WORK REQUEST:
What is the number of lines in this data that contain the word "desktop"? Give the number alone.

(Data records)
---+---

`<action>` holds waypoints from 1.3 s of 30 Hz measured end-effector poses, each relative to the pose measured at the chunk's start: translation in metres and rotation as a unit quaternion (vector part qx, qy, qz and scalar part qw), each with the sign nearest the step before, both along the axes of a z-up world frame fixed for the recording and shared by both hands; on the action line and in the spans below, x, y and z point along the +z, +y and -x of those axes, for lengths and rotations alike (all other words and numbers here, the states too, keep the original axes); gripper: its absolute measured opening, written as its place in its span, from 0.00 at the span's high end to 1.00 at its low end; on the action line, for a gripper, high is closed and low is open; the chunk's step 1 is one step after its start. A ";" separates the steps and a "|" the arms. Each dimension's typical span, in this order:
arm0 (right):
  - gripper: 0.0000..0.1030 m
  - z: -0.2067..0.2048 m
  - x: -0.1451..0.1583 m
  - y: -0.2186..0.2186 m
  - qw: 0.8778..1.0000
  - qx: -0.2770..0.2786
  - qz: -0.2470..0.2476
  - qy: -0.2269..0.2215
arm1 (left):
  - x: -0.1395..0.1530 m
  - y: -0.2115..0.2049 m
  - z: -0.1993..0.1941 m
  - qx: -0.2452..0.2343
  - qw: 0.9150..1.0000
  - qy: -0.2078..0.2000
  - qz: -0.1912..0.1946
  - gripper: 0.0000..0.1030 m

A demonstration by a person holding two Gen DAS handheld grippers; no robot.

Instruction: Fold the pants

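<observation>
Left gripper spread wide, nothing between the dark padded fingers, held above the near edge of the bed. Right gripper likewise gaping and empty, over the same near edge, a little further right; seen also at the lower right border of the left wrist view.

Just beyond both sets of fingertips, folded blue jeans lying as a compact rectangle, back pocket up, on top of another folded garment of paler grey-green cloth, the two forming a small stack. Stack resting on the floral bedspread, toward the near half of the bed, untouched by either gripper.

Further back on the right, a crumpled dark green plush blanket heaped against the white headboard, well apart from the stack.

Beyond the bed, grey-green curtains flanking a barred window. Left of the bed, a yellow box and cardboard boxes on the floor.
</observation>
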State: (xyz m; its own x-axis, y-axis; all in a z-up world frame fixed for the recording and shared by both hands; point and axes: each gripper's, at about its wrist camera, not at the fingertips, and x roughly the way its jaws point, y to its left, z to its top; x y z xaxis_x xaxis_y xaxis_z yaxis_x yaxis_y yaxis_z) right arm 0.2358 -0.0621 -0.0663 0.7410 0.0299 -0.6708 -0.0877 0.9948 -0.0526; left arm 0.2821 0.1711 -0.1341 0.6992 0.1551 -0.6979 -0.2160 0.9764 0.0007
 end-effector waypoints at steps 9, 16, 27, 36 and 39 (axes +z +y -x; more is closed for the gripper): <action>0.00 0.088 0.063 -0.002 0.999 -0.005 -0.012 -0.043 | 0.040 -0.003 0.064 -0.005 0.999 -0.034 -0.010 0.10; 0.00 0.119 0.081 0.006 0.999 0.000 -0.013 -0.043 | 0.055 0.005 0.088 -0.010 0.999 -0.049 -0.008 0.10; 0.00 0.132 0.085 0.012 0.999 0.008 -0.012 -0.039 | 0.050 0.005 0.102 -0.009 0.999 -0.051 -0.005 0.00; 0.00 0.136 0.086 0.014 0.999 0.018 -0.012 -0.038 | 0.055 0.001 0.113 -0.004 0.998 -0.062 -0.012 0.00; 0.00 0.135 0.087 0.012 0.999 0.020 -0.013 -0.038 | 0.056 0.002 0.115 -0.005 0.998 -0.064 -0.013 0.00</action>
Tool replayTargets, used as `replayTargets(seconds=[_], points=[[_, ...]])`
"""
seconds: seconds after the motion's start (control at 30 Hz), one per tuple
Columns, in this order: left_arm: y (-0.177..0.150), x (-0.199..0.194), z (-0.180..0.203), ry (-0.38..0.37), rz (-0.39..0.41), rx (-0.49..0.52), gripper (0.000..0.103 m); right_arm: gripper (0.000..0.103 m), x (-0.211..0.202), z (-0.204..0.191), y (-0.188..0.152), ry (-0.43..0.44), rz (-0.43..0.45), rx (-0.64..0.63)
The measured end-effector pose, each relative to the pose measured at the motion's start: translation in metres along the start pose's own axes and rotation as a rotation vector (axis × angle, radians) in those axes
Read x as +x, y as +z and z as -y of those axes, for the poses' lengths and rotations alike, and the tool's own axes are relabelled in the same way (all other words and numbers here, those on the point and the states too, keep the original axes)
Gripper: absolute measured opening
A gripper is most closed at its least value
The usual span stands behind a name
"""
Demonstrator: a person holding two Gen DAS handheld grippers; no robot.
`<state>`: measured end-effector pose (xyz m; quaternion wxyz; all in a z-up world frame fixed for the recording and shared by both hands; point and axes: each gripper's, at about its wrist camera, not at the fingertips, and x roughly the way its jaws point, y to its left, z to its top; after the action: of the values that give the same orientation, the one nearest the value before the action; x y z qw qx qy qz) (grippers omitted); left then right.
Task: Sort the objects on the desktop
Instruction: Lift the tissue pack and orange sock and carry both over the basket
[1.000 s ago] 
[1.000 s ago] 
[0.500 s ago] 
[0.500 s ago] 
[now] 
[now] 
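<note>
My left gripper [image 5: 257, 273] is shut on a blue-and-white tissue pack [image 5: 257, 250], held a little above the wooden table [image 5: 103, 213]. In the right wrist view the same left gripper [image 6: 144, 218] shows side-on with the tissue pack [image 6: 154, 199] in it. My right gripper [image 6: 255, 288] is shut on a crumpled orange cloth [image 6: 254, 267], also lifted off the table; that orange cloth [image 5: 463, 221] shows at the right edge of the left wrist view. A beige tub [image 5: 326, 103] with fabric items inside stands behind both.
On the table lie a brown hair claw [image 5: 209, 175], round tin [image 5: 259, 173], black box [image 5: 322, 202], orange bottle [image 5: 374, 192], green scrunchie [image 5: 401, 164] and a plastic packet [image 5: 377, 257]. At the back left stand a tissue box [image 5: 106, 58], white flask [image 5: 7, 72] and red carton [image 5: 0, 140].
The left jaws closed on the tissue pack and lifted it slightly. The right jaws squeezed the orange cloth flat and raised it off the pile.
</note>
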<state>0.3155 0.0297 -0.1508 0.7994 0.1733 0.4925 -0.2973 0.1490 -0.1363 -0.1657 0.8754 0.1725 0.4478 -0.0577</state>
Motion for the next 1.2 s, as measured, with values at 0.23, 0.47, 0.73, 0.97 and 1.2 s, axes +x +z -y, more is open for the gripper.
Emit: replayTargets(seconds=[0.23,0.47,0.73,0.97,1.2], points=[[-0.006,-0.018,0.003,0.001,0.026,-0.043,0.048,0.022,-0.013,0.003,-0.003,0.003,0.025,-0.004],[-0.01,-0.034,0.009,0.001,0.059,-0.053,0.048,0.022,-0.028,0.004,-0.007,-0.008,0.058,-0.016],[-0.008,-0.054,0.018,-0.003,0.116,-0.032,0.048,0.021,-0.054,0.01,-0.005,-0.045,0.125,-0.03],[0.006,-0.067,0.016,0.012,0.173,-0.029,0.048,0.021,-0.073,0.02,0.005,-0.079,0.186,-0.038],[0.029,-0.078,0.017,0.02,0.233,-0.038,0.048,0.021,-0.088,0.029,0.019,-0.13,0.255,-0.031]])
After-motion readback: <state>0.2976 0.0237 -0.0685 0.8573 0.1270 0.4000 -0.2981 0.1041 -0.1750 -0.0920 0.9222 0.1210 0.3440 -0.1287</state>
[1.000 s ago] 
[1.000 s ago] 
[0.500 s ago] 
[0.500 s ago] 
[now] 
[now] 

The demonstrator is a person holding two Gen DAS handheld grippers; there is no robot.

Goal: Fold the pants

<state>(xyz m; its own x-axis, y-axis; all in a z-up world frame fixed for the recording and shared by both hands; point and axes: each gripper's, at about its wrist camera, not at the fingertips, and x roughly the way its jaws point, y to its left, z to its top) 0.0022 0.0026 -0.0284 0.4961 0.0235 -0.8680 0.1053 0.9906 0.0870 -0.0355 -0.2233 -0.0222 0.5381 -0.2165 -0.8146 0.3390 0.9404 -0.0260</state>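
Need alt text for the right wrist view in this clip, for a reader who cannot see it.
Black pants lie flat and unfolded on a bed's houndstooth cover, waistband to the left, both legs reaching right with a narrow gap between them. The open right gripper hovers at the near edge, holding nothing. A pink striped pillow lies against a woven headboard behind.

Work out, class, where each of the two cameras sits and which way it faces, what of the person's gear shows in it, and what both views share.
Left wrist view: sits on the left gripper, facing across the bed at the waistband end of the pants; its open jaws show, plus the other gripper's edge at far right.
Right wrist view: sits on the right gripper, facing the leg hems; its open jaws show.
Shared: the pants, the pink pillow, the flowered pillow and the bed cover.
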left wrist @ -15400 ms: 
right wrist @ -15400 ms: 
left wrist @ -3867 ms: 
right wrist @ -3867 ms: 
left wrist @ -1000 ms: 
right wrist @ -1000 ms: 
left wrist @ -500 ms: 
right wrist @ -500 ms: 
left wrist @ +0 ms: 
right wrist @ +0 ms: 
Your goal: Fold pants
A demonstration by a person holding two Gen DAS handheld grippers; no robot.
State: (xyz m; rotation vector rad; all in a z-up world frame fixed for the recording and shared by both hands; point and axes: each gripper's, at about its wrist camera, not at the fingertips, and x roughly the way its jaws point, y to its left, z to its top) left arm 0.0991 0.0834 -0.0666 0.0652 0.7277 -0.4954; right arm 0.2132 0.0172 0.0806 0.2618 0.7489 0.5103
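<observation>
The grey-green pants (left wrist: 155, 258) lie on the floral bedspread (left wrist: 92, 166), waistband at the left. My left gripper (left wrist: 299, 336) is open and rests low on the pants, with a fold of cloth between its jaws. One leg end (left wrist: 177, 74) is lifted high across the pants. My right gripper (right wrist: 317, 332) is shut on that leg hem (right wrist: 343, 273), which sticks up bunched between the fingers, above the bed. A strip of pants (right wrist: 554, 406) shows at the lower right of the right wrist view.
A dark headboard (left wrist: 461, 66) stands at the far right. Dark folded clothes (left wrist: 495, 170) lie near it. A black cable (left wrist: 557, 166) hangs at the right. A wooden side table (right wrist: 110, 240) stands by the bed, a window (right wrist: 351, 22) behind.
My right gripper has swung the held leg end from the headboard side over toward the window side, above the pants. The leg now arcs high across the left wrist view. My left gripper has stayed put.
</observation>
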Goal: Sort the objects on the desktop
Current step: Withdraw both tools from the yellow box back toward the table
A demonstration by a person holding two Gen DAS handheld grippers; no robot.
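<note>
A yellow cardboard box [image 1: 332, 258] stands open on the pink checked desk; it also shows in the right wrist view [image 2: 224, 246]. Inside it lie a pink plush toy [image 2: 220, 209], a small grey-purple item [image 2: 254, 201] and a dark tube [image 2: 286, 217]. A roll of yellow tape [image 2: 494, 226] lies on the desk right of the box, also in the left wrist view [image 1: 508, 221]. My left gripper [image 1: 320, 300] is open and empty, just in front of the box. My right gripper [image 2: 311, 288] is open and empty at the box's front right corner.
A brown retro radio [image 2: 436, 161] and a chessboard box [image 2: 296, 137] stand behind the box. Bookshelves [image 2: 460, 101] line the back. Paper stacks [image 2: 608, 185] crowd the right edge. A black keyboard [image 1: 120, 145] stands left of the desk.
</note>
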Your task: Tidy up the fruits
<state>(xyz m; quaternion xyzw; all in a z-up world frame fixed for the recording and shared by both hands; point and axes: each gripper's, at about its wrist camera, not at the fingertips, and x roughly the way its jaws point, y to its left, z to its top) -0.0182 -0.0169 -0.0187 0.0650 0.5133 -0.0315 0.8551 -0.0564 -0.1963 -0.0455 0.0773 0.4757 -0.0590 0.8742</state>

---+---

SOLUTION TO THIS TASK:
2